DIRECTIONS FOR THIS TASK: Reproduce only the lines of the material below that start at the line containing "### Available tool" and stop at the line containing "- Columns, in". Keep both end lines.

EXERCISE DATA:
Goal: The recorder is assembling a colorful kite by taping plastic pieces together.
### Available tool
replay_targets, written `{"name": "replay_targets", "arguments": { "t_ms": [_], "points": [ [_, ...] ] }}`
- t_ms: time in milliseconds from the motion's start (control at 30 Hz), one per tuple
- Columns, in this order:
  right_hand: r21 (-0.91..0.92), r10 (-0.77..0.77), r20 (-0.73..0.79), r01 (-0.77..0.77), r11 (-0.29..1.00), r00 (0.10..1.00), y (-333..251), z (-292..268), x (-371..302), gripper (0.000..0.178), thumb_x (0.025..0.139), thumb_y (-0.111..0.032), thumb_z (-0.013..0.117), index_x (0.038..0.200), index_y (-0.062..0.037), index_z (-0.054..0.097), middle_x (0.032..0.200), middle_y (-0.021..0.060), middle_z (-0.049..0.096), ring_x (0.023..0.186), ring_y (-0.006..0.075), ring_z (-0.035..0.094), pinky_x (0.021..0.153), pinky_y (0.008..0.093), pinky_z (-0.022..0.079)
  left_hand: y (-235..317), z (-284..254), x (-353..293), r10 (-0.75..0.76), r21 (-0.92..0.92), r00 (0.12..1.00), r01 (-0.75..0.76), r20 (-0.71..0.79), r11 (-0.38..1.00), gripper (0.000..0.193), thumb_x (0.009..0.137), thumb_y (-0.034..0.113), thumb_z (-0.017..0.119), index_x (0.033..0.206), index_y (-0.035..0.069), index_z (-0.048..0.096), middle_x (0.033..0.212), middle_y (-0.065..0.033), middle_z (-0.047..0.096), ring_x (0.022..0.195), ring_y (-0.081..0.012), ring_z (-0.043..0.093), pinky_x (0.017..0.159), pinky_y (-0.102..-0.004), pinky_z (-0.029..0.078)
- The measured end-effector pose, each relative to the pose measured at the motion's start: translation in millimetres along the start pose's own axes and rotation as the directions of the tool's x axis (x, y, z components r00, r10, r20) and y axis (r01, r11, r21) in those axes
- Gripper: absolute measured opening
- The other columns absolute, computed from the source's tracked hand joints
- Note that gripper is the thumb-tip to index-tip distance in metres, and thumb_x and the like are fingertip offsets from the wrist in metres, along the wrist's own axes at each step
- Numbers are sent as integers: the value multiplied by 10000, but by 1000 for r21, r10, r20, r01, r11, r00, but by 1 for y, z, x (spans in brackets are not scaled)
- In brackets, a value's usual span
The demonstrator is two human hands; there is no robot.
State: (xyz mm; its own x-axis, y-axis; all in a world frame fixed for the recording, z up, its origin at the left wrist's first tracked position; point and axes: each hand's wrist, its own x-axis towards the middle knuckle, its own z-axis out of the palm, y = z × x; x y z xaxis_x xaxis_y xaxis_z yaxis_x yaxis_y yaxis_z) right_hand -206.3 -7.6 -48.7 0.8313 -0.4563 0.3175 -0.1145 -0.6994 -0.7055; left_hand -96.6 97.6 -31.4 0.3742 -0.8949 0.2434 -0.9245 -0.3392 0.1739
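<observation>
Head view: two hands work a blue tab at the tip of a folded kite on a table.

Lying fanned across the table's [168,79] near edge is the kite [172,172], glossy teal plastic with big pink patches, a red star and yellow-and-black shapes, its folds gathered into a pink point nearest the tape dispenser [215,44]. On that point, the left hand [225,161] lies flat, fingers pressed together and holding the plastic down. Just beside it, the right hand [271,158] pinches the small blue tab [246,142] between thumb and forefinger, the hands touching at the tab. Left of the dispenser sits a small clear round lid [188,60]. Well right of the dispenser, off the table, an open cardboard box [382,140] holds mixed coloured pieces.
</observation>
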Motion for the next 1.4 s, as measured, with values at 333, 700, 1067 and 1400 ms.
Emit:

SOLUTION TO THE PROBLEM:
### Available tool
replay_targets, written `{"name": "replay_targets", "arguments": { "t_ms": [_], "points": [ [_, ...] ] }}`
- t_ms: time in milliseconds from the motion's start (control at 30 Hz), one per tuple
- Columns, in this order:

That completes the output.